_Exercise objective_. What lines of the data below hold "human"? Show them.

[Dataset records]
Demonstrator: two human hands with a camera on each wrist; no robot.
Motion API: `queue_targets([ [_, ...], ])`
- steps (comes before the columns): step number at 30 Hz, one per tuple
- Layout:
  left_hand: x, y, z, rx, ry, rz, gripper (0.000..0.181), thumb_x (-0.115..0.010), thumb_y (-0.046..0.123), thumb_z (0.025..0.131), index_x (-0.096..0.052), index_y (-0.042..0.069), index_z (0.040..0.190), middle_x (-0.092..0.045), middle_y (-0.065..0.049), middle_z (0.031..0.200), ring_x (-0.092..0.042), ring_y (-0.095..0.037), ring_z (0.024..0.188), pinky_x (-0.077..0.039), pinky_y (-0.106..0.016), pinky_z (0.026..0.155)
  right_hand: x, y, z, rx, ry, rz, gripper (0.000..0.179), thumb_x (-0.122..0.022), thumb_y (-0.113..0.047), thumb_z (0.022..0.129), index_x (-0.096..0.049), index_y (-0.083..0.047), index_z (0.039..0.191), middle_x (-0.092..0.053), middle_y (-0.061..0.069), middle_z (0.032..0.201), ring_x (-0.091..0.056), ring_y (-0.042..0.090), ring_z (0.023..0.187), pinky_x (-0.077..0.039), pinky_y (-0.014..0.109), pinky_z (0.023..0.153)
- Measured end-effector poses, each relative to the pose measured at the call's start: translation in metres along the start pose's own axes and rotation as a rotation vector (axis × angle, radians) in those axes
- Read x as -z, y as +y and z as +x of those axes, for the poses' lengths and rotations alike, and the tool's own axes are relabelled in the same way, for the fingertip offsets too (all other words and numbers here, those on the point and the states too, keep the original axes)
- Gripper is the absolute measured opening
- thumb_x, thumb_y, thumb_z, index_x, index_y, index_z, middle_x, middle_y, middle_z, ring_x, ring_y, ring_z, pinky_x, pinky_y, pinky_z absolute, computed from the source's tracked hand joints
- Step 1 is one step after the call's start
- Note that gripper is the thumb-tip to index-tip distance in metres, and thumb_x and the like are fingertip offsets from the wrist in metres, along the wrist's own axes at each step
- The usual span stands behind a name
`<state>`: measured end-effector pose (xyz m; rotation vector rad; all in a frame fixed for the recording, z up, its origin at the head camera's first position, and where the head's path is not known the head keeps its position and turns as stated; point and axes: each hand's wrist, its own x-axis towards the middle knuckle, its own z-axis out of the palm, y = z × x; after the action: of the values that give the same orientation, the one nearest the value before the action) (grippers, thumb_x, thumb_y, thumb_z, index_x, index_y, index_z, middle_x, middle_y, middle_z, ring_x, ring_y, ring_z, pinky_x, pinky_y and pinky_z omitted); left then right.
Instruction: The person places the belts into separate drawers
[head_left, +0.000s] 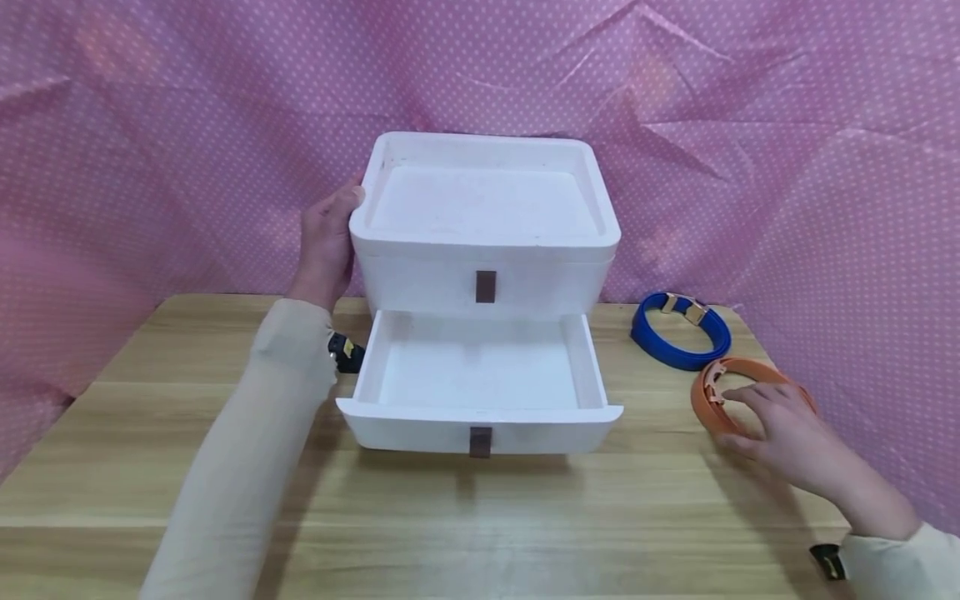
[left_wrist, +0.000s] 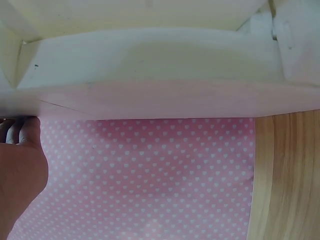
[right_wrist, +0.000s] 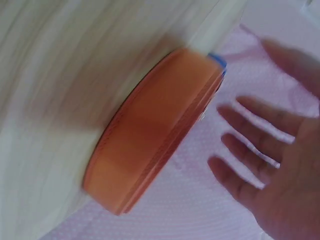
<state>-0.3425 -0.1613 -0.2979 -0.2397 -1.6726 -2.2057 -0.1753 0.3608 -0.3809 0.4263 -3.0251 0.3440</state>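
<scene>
A white two-drawer storage box (head_left: 427, 279) stands at the middle of the table, its lower drawer (head_left: 408, 429) pulled out with nothing inside. My left hand (head_left: 326, 242) grips the box's upper left side, thumb at the rim; in the left wrist view its fingers (left_wrist: 31, 131) bend against the white edge. To the right lies a coiled orange belt (head_left: 702, 404) with a buckle. Over its near side hovers my right hand (head_left: 806, 437), fingers spread. The right wrist view has that hand apart from the orange coil (right_wrist: 145, 125), holding nothing.
A coiled blue belt (head_left: 660, 350) with a gold buckle lies just behind the orange one. Pink dotted cloth (head_left: 480, 67) hangs behind and beside the wooden table (head_left: 187, 358). The box's top is a shallow tray (head_left: 487, 200). Brown tabs mark both drawer fronts.
</scene>
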Motion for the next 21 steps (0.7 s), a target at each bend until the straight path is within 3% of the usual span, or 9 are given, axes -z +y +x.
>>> queue_targets([
  [3,0.0,0.0,0.001,0.001,-0.007,-0.019,0.029,-0.06,0.022,0.095,-0.071,0.001,0.111,-0.059,-0.005,0.136,-0.058,-0.022,0.119,-0.052,-0.03,0.094,-0.003,0.008,0.0,0.034,-0.023,0.026,0.051,-0.084,-0.017,0.075,-0.064,0.01,0.113,-0.063,0.027,0.11,-0.05,0.05,0.107,-0.042,0.063,0.088],
  [10,0.0,-0.002,0.001,0.012,0.007,-0.046,0.029,-0.06,0.017,0.094,-0.068,-0.001,0.115,-0.058,-0.006,0.137,-0.056,-0.021,0.122,-0.05,-0.03,0.097,-0.007,0.015,0.001,-0.048,-0.147,0.055,0.04,-0.08,-0.015,0.08,-0.064,0.01,0.106,-0.068,0.01,0.093,-0.063,0.03,0.087,-0.053,0.05,0.075],
  [14,-0.001,-0.001,0.002,0.004,0.004,-0.055,0.029,-0.059,0.015,0.094,-0.068,-0.002,0.115,-0.058,-0.007,0.137,-0.055,-0.021,0.123,-0.05,-0.03,0.097,-0.011,0.021,0.002,-0.054,-0.181,0.048,0.033,-0.08,-0.017,0.08,-0.065,0.002,0.102,-0.06,-0.003,0.084,-0.052,0.017,0.076,-0.046,0.036,0.065],
  [21,0.001,0.003,0.001,0.016,-0.012,0.001,0.034,-0.059,0.022,0.095,-0.066,0.001,0.122,-0.057,-0.003,0.139,-0.054,-0.02,0.125,-0.049,-0.03,0.098,-0.013,0.023,0.001,-0.011,-0.148,0.042,0.016,-0.076,-0.01,0.083,-0.063,-0.009,0.092,-0.047,-0.007,0.074,-0.041,0.012,0.066,-0.034,0.027,0.055],
])
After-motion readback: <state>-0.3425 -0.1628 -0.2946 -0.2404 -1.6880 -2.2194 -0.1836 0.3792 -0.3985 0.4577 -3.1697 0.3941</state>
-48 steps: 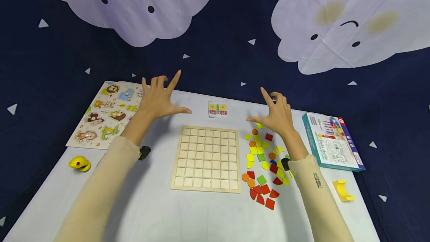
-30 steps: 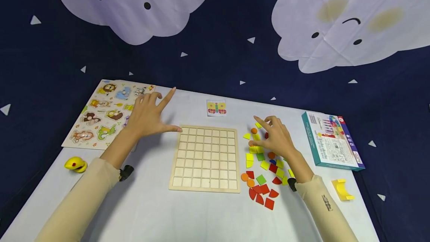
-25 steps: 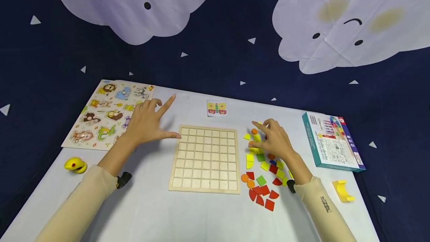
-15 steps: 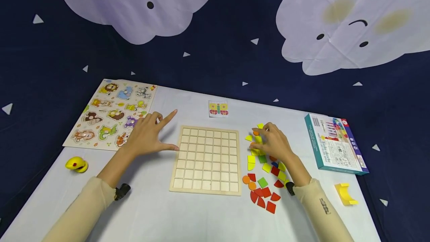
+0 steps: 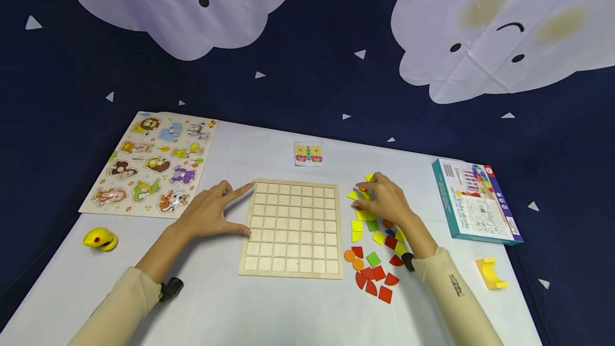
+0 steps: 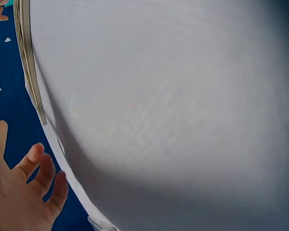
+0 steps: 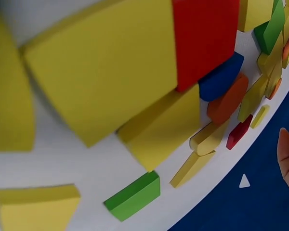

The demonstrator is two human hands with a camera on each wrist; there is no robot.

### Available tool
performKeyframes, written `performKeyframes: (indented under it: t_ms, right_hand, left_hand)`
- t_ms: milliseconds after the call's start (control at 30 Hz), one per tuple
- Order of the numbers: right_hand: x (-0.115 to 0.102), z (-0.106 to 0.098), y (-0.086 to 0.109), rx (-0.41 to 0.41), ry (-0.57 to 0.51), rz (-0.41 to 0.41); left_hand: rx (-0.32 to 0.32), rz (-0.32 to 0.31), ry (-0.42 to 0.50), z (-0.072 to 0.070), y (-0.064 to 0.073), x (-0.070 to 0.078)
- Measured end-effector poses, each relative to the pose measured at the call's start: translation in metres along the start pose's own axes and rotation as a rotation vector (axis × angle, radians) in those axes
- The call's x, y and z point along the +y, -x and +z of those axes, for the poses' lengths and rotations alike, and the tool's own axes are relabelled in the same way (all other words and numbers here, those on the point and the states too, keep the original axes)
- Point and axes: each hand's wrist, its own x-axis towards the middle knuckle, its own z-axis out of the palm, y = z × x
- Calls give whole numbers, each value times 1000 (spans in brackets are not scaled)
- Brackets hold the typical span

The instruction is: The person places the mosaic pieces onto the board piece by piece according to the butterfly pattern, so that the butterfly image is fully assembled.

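Observation:
At the left side of the wooden grid board (image 5: 292, 228), my left hand (image 5: 207, 211) has index finger and thumb spread apart, their tips right at the frame. Its other fingers are loosely bent, and nothing is in it. My right hand (image 5: 387, 199) hovers low over the far end of the loose coloured pieces, thumb and index parted, partly covering yellow and orange ones. Near its thumb lies a yellow square piece (image 5: 361, 215). In the right wrist view, a red piece (image 7: 206, 41), a blue piece (image 7: 221, 77) and a green piece (image 7: 133, 196) lie among yellow ones.
A butterfly pattern card (image 5: 308, 154) lies beyond the board. An animal puzzle board (image 5: 165, 149) is at the back left, with a yellow toy (image 5: 101, 239) in front. To the right are a game box (image 5: 473, 202) and a yellow curved block (image 5: 490, 274).
Both hands have come down toward the table. The left moved nearer to the person, to the grid board's left edge; the right settled low over the pieces, its thumb and index drawing closer together.

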Motion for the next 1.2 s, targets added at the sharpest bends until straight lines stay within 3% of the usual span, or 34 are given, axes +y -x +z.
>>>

_Exercise solution_.
Demonstrator: two human hands with a camera on each wrist; no robot.
The demonstrator is two human hands with a camera on each wrist; there is no robot.

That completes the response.